Reproduce from the records below, with no pictures, exactly the lines between the one containing "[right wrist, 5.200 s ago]" and the one containing "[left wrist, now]", inclusive.

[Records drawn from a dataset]
+++

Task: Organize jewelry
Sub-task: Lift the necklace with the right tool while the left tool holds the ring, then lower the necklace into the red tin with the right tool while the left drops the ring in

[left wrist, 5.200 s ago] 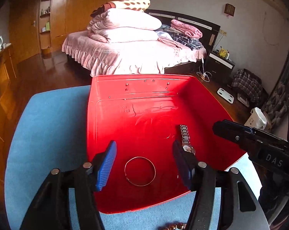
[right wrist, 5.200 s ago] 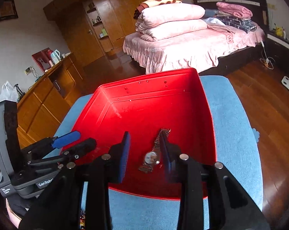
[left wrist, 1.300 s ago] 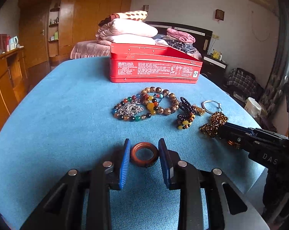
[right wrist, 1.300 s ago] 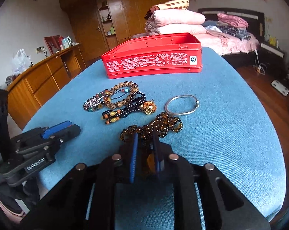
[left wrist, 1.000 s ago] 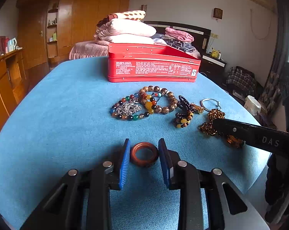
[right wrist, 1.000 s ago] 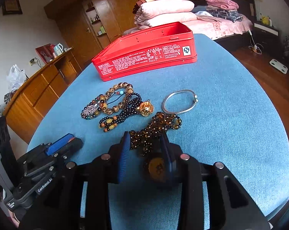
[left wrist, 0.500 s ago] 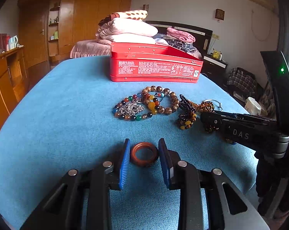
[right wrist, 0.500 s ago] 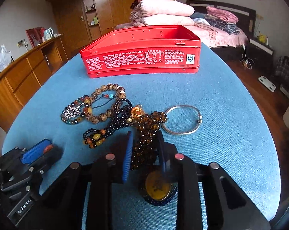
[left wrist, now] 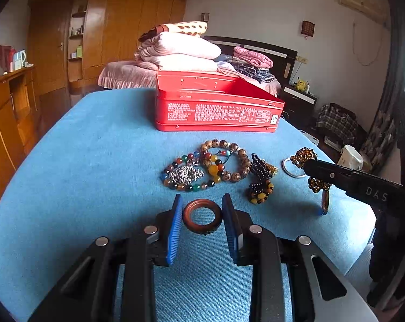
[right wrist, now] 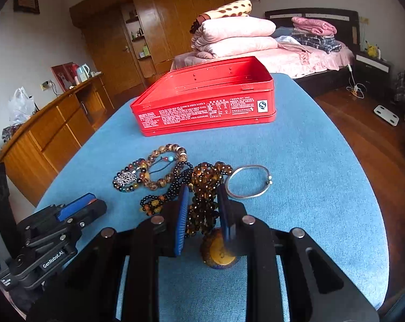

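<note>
My left gripper (left wrist: pixel 202 214) is shut on a brown ring (left wrist: pixel 202 216), low over the blue tabletop (left wrist: pixel 95 161). My right gripper (right wrist: pixel 202 191) is shut on an amber bead necklace (right wrist: pixel 203 173). Its round yellow pendant (right wrist: pixel 219 255) hangs below the jaws, close to the cloth. The left wrist view shows the right gripper (left wrist: pixel 311 166) from the side, with beads and pendant (left wrist: pixel 325 201) dangling. An open red tin (right wrist: pixel 207 110) stands at the far end of the table. The left gripper (right wrist: pixel 95 206) lies at the lower left of the right wrist view.
On the cloth between grippers and tin lie a multicoloured bead bracelet (left wrist: pixel 189 174), a brown wooden bead bracelet (left wrist: pixel 234 161), a black bead bracelet (left wrist: pixel 260 177) and a silver bangle (right wrist: pixel 249 185). The table's right edge drops to a wooden floor (right wrist: pixel 363 134). A bed stands behind.
My right gripper's jaws have narrowed onto the amber bead strand and it has risen slightly, so the pendant now hangs. The left gripper and its ring have stayed put.
</note>
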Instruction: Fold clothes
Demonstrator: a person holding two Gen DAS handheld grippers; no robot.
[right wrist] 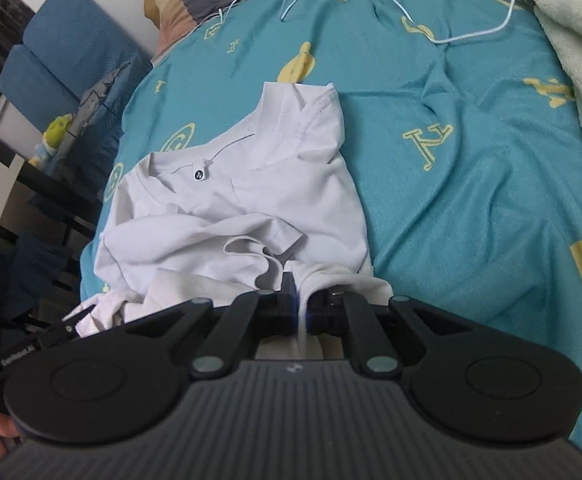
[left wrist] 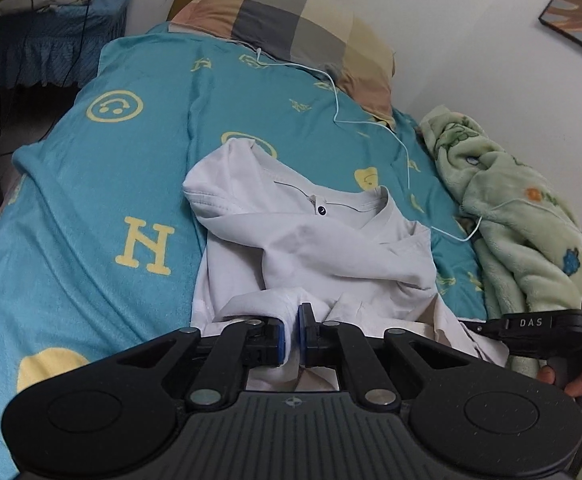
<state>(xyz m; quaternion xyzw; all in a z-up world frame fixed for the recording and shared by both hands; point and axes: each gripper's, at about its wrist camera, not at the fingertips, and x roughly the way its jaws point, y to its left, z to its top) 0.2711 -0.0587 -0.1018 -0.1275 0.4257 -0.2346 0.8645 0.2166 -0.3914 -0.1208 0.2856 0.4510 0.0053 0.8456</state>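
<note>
Nearest to us, our left gripper (left wrist: 293, 334) pinches a fold of the white T-shirt (left wrist: 311, 240) between its fingers, and our right gripper (right wrist: 301, 308) is clamped on another bit of its hem. The shirt lies rumpled on the teal bedsheet (left wrist: 91, 184), collar away from us. Beyond, a white cable (left wrist: 371, 120) trails toward the checked pillow (left wrist: 291, 20); a green blanket (left wrist: 511, 200) sits alongside.

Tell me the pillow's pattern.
The pillow has large checks in grey, beige and pink; clearest in the left wrist view.

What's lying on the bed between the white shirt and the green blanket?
A thin white cable crosses the teal bedsheet between the white shirt and green blanket, seen in the left wrist view.
</note>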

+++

Written solution
[right wrist, 5.200 s ago] 
[left wrist, 1.300 s ago] 
[right wrist, 1.300 s ago] 
[left wrist, 1.000 s ago] 
[right wrist, 1.000 s ago] 
[left wrist, 0.500 s ago] 
[right wrist, 0.500 s ago] 
[left wrist, now] 

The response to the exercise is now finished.